**EXERCISE**:
Find how many lines of the records below contain the word "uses" and write that number by itself.

--- START ---

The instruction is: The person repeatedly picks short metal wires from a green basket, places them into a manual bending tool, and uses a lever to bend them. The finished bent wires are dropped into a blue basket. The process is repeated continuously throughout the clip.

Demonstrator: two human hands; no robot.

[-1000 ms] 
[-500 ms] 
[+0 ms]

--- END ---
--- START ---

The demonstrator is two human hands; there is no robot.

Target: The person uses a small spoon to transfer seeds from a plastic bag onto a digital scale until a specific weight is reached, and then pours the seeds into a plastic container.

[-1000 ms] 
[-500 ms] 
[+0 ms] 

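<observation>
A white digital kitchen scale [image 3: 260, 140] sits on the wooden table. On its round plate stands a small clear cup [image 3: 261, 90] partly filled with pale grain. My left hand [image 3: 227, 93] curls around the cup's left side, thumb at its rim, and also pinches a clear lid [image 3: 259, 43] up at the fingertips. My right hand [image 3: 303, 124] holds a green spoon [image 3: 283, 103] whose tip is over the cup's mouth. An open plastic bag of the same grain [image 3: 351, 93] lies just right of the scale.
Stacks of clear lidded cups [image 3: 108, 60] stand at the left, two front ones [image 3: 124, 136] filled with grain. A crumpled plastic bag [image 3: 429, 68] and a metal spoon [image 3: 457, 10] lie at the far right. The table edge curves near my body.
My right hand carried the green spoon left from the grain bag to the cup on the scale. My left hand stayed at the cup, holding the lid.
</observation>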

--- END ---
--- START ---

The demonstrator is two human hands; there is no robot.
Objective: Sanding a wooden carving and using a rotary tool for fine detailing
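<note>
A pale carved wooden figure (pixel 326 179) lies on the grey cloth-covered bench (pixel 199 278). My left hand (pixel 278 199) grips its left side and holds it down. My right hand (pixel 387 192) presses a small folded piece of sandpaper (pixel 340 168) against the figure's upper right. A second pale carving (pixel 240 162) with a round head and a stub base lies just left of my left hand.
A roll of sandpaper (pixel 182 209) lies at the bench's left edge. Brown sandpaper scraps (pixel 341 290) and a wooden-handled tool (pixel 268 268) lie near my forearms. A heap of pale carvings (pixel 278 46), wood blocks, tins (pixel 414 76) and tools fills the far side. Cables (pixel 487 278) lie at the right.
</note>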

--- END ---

**TASK SOLUTION**:
2